Strategy Development and Risk Management
We are diligent in strategy development, routinely testing risk parameters and developing new strategies, maintaining a frequency of one new strategy per person per month, ensuring a relatively longer product lifecycle. For most market strategies, whether in stocks, futures, trend-based, arbitrage, or reversal strategies, a real return-to-risk ratio above 2.5 is considered good, and above 3 is excellent. Our core products balance returns and risk drawdowns, focusing on the return-to-maximum-drawdown ratio (return-risk ratio). Strategies with a return-risk ratio above 3 are the standard for launch.
In futures strategies, we continually update to stay ahead by one to two years. We have been early adopters of AI technology in trading strategies and will test more new strategy systems in the future. Some directions are currently in progress but require time to manifest.
Quantitative investment is inherently procedural; once written, it is based on the optimal strategy at a historical time point. When market conditions change, alternative methods or strategies are needed to replace them, allowing quantitative trading to leverage market changes. Multi-factor strategies are more commonly applied in stocks than in futures. Short-term and mid-to-long-term trading correspond to different market cycles, and strategies may differ greatly, sometimes even oppositely.

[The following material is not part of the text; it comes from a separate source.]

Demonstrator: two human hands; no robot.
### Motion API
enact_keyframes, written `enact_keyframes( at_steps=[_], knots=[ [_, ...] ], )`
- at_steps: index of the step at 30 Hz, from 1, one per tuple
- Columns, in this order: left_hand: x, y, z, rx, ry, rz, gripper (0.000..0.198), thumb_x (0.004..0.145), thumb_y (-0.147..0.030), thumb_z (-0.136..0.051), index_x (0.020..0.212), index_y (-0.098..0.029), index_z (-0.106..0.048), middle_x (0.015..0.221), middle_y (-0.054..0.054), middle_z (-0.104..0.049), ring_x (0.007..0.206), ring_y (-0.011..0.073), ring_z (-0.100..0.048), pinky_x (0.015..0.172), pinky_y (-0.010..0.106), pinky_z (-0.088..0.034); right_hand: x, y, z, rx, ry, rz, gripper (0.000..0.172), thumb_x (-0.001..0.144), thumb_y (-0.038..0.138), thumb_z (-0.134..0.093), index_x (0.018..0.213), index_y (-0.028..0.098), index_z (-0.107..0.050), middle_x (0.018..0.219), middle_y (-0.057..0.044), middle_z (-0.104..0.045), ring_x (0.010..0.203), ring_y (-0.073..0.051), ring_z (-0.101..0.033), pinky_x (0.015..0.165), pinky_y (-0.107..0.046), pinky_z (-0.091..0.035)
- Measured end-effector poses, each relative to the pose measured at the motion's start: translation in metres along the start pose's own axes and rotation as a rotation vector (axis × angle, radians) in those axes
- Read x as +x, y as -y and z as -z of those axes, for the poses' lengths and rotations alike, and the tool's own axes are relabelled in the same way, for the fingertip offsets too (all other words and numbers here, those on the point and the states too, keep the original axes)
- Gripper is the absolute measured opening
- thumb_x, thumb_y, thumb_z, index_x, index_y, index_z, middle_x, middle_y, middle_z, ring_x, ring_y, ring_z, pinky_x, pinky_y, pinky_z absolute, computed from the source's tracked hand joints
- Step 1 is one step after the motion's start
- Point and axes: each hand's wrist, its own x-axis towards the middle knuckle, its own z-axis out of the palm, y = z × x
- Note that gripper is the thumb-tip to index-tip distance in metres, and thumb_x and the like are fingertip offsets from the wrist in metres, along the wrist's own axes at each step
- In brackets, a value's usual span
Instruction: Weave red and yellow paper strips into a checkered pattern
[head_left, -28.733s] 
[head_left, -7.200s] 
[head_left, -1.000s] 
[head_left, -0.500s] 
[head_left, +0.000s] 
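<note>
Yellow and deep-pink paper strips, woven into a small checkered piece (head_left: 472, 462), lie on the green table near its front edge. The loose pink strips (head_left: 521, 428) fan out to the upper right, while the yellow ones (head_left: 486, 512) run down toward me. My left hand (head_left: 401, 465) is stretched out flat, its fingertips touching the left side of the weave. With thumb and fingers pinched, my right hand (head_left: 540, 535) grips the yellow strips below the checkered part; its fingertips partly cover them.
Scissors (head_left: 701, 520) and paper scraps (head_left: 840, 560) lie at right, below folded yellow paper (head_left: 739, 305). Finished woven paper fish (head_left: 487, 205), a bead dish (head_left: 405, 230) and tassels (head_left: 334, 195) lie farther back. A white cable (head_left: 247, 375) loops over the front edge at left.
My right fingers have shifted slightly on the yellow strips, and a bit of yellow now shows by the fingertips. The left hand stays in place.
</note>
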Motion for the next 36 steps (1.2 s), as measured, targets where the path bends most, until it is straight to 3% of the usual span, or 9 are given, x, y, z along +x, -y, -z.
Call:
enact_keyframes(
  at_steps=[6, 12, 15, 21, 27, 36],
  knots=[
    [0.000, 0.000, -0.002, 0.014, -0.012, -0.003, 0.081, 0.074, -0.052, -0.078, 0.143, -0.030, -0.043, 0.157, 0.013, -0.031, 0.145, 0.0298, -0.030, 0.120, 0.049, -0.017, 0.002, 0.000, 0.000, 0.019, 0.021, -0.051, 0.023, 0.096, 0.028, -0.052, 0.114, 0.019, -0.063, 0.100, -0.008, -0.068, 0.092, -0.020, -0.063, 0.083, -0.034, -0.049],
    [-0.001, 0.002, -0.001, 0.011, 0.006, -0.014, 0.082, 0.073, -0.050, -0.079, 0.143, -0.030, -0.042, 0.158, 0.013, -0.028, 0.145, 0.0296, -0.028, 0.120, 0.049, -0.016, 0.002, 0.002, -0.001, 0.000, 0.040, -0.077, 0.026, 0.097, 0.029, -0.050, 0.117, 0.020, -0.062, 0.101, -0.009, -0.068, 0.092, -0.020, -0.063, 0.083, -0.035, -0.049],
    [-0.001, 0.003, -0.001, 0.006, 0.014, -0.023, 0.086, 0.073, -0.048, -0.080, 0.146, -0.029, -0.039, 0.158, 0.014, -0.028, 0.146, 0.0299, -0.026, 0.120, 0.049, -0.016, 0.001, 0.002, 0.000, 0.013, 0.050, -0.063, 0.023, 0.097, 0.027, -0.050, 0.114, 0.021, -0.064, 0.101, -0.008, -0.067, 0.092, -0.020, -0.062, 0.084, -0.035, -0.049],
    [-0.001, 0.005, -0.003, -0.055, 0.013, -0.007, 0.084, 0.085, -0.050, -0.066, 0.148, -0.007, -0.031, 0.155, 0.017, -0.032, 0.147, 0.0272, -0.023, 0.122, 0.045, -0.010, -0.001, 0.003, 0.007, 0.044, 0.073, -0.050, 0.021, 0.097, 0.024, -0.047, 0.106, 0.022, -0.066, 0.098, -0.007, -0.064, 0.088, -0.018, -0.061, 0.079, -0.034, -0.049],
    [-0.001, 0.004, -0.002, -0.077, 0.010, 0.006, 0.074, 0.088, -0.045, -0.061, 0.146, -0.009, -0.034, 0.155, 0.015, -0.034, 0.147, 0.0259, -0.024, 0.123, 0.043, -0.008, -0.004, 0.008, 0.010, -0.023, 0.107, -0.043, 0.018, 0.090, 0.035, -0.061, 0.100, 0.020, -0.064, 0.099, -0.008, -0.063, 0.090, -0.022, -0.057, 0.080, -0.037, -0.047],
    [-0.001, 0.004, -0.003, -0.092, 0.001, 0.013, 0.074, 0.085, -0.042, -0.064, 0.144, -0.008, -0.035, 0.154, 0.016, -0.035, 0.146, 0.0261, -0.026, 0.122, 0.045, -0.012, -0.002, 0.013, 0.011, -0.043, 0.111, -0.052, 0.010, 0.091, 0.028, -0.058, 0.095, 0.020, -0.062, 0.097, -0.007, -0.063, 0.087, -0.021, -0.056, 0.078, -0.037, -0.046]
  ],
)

Trading Mindset and Rational Trading
The trading mindset is also crucial. Often, timing model signals are correct in hindsight, but investors may not understand the manager’s judgment at the time, especially during product drawdown periods. This unique minority view is often correct. Adhering to rational trading principles is necessary to avoid emotional factors leading to uncontrollable trading results.
Industry Development Directions
Future industry development directions over the next five years include:
- Decreased yield expectations for mainstream products.
- Accelerated development and iteration of AI systems.
- More diverse composition of market participants.
- AI products becoming the mainstream investment tools of the era.